++++ The input

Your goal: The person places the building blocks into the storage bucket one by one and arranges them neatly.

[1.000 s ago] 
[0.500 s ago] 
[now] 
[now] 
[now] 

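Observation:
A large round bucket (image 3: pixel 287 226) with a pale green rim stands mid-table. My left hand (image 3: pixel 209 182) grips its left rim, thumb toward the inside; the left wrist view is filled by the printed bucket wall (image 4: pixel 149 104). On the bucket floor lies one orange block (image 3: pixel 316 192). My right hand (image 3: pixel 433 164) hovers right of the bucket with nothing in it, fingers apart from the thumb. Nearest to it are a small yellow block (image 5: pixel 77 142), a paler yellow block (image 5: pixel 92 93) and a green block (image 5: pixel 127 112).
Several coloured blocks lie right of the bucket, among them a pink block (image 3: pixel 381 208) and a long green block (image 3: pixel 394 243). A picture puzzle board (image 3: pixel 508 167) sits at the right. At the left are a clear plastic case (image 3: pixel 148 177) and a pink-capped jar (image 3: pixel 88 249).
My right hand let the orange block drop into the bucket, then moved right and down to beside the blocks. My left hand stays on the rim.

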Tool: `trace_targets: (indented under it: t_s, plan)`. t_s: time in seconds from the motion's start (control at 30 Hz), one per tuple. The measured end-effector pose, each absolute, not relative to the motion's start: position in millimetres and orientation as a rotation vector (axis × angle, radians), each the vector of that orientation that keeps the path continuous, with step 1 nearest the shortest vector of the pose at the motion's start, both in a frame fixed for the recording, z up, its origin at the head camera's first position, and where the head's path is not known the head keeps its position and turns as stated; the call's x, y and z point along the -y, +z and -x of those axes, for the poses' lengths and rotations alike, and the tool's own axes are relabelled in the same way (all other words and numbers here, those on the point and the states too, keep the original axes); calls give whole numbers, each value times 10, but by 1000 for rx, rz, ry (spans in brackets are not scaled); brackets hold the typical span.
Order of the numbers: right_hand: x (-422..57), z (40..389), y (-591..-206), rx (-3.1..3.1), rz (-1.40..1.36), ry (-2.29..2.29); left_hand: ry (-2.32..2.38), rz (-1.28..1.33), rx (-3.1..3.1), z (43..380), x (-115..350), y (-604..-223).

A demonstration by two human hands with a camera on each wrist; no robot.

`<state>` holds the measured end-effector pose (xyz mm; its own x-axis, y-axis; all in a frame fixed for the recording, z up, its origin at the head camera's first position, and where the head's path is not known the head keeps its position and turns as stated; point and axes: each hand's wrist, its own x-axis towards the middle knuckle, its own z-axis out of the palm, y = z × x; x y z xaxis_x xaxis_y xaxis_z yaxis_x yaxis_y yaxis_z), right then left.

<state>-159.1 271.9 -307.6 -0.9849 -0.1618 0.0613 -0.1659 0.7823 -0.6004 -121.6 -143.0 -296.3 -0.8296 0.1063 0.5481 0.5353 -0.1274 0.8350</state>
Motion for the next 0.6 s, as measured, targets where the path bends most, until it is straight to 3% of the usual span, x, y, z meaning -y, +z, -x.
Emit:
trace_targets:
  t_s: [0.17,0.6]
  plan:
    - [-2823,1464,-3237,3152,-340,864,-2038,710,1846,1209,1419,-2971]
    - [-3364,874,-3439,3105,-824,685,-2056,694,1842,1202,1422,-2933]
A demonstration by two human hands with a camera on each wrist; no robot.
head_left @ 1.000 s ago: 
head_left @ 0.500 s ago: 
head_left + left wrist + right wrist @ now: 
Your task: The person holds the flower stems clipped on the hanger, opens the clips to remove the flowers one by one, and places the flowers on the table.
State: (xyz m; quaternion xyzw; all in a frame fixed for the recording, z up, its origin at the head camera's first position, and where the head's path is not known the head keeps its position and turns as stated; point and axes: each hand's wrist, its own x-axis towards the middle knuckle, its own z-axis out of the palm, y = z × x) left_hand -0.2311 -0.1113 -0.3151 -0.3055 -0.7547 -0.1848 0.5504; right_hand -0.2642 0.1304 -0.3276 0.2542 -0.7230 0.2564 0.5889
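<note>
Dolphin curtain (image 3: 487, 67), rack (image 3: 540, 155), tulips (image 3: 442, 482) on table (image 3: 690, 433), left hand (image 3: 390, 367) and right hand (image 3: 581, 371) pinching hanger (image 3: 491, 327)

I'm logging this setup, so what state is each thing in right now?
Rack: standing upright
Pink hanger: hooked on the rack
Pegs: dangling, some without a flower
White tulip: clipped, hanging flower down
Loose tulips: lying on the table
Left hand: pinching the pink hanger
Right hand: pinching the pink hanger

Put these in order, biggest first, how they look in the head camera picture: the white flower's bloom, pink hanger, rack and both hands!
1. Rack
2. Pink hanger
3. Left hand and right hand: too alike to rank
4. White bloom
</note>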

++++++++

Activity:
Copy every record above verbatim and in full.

Problem solution:
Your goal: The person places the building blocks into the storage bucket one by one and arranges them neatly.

[1.000 s ago] 
[0.500 s ago] 
[now] 
[now] 
[now] 

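Observation:
A large round bucket (image 3: pixel 287 226) with a pale green rim stands mid-table. My left hand (image 3: pixel 209 182) grips its left rim, thumb toward the inside; the left wrist view is filled by the printed bucket wall (image 4: pixel 149 104). On the bucket floor lies one orange block (image 3: pixel 316 192). My right hand (image 3: pixel 433 164) hovers right of the bucket with nothing in it, fingers apart from the thumb. Nearest to it are a small yellow block (image 5: pixel 77 142), a paler yellow block (image 5: pixel 92 93) and a green block (image 5: pixel 127 112).
Several coloured blocks lie right of the bucket, among them a pink block (image 3: pixel 381 208) and a long green block (image 3: pixel 394 243). A picture puzzle board (image 3: pixel 508 167) sits at the right. At the left are a clear plastic case (image 3: pixel 148 177) and a pink-capped jar (image 3: pixel 88 249).
My right hand let the orange block drop into the bucket, then moved right and down to beside the blocks. My left hand stays on the rim.
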
Tool: `trace_targets: (indented under it: t_s, plan)`. t_s: time in seconds from the motion's start (control at 30 Hz), one per tuple. The measured end-effector pose, each absolute, not relative to the motion's start: position in millimetres and orientation as a rotation vector (axis × angle, radians), each the vector of that orientation that keeps the path continuous, with step 1 nearest the shortest vector of the pose at the motion's start, both in a frame fixed for the recording, z up, its origin at the head camera's first position, and where the head's path is not known the head keeps its position and turns as stated; the call's x, y and z point along the -y, +z and -x of those axes, for the poses' lengths and rotations alike, and the tool's own axes are relabelled in the same way (all other words and numbers here, those on the point and the states too, keep the original axes); calls give whole numbers, each value times 10, but by 1000 for rx, rz, ry (spans in brackets are not scaled); brackets hold the typical span.
Order of the numbers: right_hand: x (-422..57), z (40..389), y (-591..-206), rx (-3.1..3.1), rz (-1.40..1.36), ry (-2.29..2.29); left_hand: ry (-2.32..2.38), rz (-1.28..1.33), rx (-3.1..3.1), z (43..380), x (-115..350), y (-604..-223).

A demonstration by two human hands with a camera on each wrist; no robot.

`<state>` holds the measured end-effector pose (xyz mm; its own x-axis, y-axis; all in a frame fixed for the recording, z up, its origin at the head camera's first position, and where the head's path is not known the head keeps its position and turns as stated; point and axes: each hand's wrist, its own x-axis towards the middle knuckle, its own z-axis out of the palm, y = z × x; x y z xaxis_x xaxis_y xaxis_z yaxis_x yaxis_y yaxis_z), right then left.

<state>-159.1 271.9 -307.6 -0.9849 -0.1618 0.0613 -0.1659 0.7823 -0.6004 -121.6 -143.0 -296.3 -0.8296 0.1063 0.5481 0.5353 -0.1274 0.8350</state>
Motion for the next 0.6 s, as measured, targets where the path bends most, until it is straight to 3% of the usual span, x, y, z meaning -y, +z, -x.
Emit:
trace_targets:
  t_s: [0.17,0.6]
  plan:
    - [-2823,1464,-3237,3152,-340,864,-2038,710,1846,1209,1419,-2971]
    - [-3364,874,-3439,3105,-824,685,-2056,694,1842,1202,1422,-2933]
A demonstration by two human hands with a camera on each wrist; no robot.
head_left @ 1.000 s ago: 
head_left @ 0.500 s ago: 
head_left + left wrist + right wrist @ now: 
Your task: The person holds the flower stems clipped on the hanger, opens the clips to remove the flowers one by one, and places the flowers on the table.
State: (xyz m; quaternion xyzw; all in a frame fixed for the recording, z up, its origin at the head camera's first position, and where the head's path is not known the head keeps its position and turns as stated; point and axes: each hand's wrist, its own x-axis towards the middle knuckle, its own z-axis out of the palm, y = z × x) left_hand -0.2311 -0.1113 -0.3151 -0.3055 -0.7547 -0.1848 0.5504; right_hand -0.2642 0.1304 -0.3276 0.2542 -0.7230 0.2564 0.5889
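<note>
Dolphin curtain (image 3: 487, 67), rack (image 3: 540, 155), tulips (image 3: 442, 482) on table (image 3: 690, 433), left hand (image 3: 390, 367) and right hand (image 3: 581, 371) pinching hanger (image 3: 491, 327)

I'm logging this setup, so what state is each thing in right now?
Rack: standing upright
Pink hanger: hooked on the rack
Pegs: dangling, some without a flower
White tulip: clipped, hanging flower down
Loose tulips: lying on the table
Left hand: pinching the pink hanger
Right hand: pinching the pink hanger

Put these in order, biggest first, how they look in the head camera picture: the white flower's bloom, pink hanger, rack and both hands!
1. Rack
2. Pink hanger
3. Left hand and right hand: too alike to rank
4. White bloom
</note>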

Nothing else is required to complete the exercise.